ASSIGNMENT :: Please retype the listing exactly as it appears, skipping each picture.

- - - - - - -

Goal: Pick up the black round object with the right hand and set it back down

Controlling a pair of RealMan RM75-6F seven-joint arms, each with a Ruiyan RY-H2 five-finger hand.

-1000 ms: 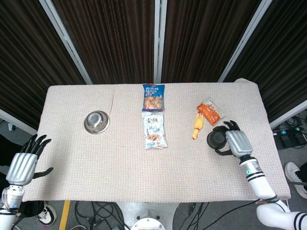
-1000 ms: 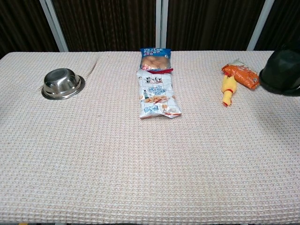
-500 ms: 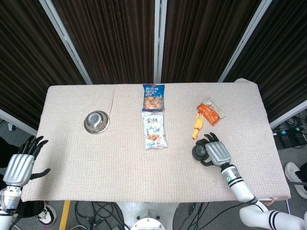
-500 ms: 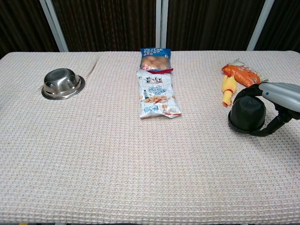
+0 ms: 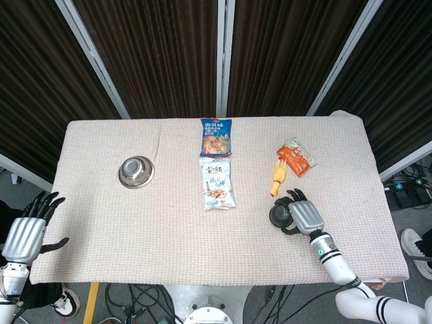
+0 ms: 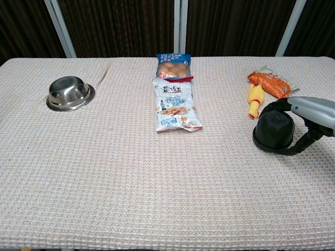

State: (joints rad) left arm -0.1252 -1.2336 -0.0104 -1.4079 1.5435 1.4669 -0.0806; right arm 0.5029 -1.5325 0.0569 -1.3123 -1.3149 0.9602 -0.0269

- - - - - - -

SOLUTION BELOW ::
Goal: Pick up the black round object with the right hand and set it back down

Controlling a pair of RealMan RM75-6F seven-joint arms, each with a Ruiyan RY-H2 five-finger hand.

-1000 ms: 
-1000 ms: 
-500 ms: 
-500 ms: 
+0 ms: 
+0 ms: 

State: (joints rad) left arm -0.1252 -1.2336 -0.0104 -1.4079 1.5435 1.4669 -0.0806; right arm 0.5029 -1.5325 0.0569 -1.3123 -1.3149 0.9602 -0.0269

The exercise is done.